- **Work required**
Omit the images and return the remaining entries unchanged.

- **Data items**
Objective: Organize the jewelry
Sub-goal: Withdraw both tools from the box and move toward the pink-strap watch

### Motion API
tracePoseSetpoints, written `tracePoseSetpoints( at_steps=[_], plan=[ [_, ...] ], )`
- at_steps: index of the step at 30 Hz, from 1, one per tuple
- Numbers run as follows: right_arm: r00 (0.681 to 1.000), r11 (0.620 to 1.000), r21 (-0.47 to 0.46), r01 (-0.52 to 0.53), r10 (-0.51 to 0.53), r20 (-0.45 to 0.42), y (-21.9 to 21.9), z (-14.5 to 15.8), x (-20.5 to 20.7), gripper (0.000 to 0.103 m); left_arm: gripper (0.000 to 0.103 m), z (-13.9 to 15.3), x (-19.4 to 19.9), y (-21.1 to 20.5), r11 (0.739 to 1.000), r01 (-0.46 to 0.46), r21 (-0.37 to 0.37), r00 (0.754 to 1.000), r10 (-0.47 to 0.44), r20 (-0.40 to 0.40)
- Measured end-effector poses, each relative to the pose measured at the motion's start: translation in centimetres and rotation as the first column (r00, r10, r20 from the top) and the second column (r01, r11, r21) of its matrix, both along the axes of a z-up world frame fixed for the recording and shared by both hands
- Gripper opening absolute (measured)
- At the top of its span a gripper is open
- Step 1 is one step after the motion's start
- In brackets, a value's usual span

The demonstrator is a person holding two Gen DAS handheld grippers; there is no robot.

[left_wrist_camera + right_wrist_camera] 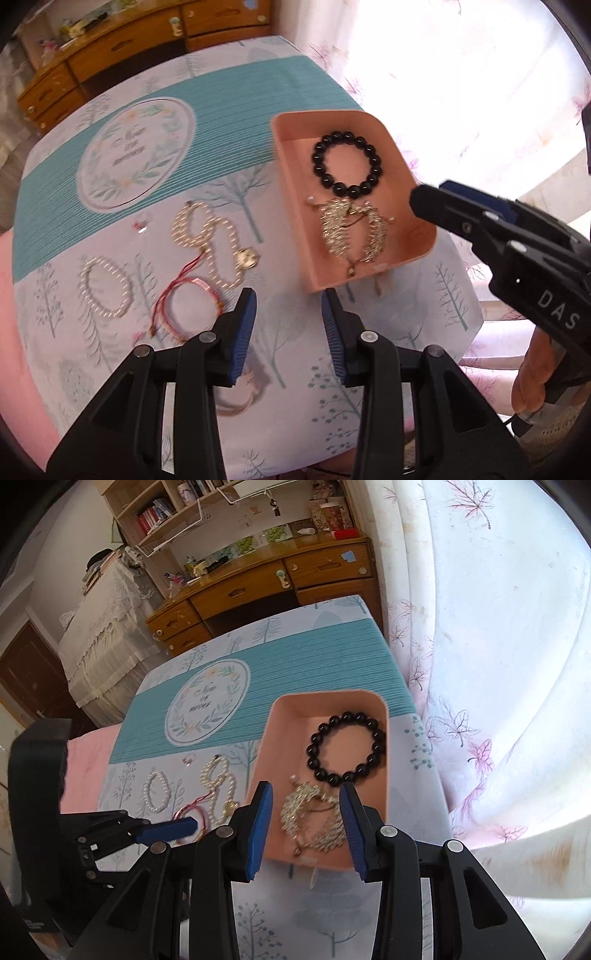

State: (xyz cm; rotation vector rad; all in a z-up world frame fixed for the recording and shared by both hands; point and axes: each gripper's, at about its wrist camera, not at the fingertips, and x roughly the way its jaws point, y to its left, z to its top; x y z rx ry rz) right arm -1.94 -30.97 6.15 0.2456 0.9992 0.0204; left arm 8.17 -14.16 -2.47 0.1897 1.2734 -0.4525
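A black bead bracelet (347, 164) and gold pieces (351, 230) are seen inside the pink tray (291, 177) on the table (229, 96). Pearl strands (207, 243) and a red cord bracelet (192, 306), somewhat blurred, lie left of it. The left gripper (289, 308) and right gripper (306, 805) are held partly open, nothing gripped.

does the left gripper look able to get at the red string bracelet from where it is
Probably yes. The red string bracelet lies flat on the tablecloth just left of the left gripper, whose fingers stand apart and empty. Nothing lies over it; only the long pearl necklace lies close beside it.
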Motion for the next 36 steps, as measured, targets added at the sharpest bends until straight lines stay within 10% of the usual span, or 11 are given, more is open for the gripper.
tracePoseSetpoints(
  at_steps=[25, 36],
  plan=[
    [0.984, 0.988, -0.015, -0.156, 0.154, -0.090, 11.5, -4.3, -7.0, 0.038, 0.034, 0.7, -7.7, 15.9, 0.965, -0.262, 0.025, 0.955, 0.255, 0.153],
    [0.942, 0.955, -0.075, -0.288, 0.268, -0.203, 17.4, -8.3, -4.9, 0.038, 0.034, -3.3, -7.7, 21.8, 0.940, -0.342, 0.010, 0.938, 0.341, 0.057]
  ],
)
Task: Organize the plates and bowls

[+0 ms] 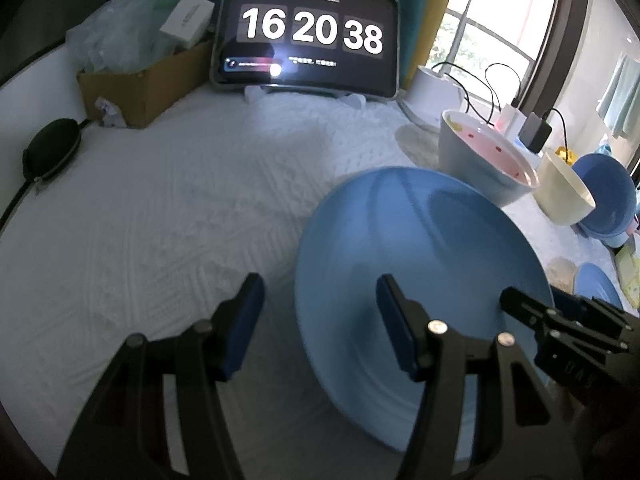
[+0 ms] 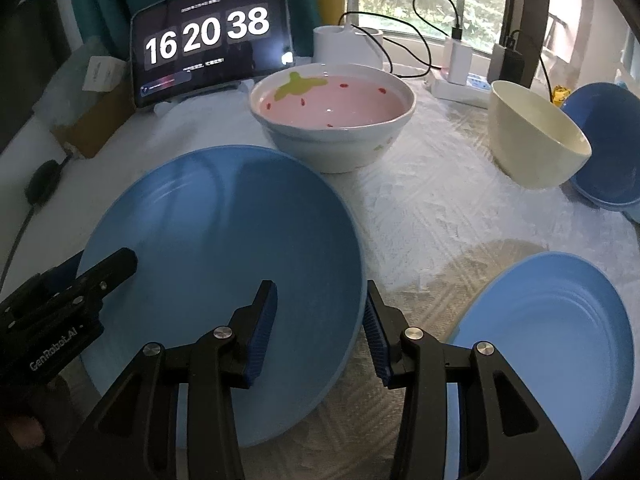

- **Reply to the task**
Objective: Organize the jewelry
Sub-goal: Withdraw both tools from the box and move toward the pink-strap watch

### Motion API
tracePoseSetpoints, written `tracePoseSetpoints( at_steps=[_], plan=[ [_, ...] ], )`
- at_steps: index of the step at 30 Hz, from 1, one per tuple
- Numbers run as follows: right_arm: r00 (0.681 to 1.000), r11 (0.620 to 1.000), r21 (-0.47 to 0.46), r01 (-0.52 to 0.53), r10 (-0.51 to 0.53), r20 (-0.45 to 0.42), y (-21.9 to 21.9), z (-14.5 to 15.8), x (-20.5 to 20.7), gripper (0.000 to 0.103 m); left_arm: gripper (0.000 to 0.103 m), z (-13.9 to 15.3), x (-19.4 to 19.9), y (-21.1 to 20.5), r11 (0.739 to 1.000), r01 (-0.46 to 0.46), r21 (-0.37 to 0.37), r00 (0.754 to 1.000), r10 (-0.47 to 0.44), r20 (-0.40 to 0.40)
- Measured end-effector poses, each relative to the pose measured at the motion's start: translation in centimetres and rotation as the first column (r00, r10, r20 from the top) and the second column (r01, r11, r21) of its matrix, both along the axes of a z-up world frame fixed for the recording and shared by both hands
- Gripper opening absolute (measured)
- At the top of its span a gripper is open
- Step 1 is one step after the motion's start
- In brackets, a value's usual span

The demonstrator is a person holding two Gen DAS handheld grippers; there is no robot.

[left_wrist_camera + right_wrist_camera] 

State: (xyz cm; rotation vector rad; all in a z-up world frame fixed for the recording and shared by both hands; point and axes: each gripper's, at about its wrist camera, not at the fingertips, and x roughly the way its jaws point, y to its left, z to its top; x y z rx ry rz) right arm -1.94 -30.97 6.15 0.2456 0.9992 0.0204; left arm 8.17 -14.16 -2.47 0.1897 1.2734 -0.4525
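A black bead bracelet (347, 164) and gold pieces (351, 230) are seen inside the pink tray (291, 177) on the table (229, 96). Pearl strands (207, 243) and a red cord bracelet (192, 306), somewhat blurred, lie left of it. The left gripper (289, 308) and right gripper (306, 805) are held partly open, nothing gripped.

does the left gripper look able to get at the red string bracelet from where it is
Probably yes. The red string bracelet lies flat on the tablecloth just left of the left gripper, whose fingers stand apart and empty. Nothing lies over it; only the long pearl necklace lies close beside it.
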Motion for the next 36 steps, as measured, targets added at the sharpest bends until straight lines stay within 10% of the usual span, or 11 are given, more is open for the gripper.
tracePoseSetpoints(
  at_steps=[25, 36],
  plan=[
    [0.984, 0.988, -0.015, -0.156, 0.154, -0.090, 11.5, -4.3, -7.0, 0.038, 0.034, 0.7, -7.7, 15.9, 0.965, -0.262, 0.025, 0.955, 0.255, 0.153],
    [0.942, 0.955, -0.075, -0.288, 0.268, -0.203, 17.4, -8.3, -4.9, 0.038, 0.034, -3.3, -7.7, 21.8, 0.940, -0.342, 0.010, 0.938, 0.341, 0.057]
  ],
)
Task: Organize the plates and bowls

[+0 ms] 
[+0 ms] 

The answer was written out completely.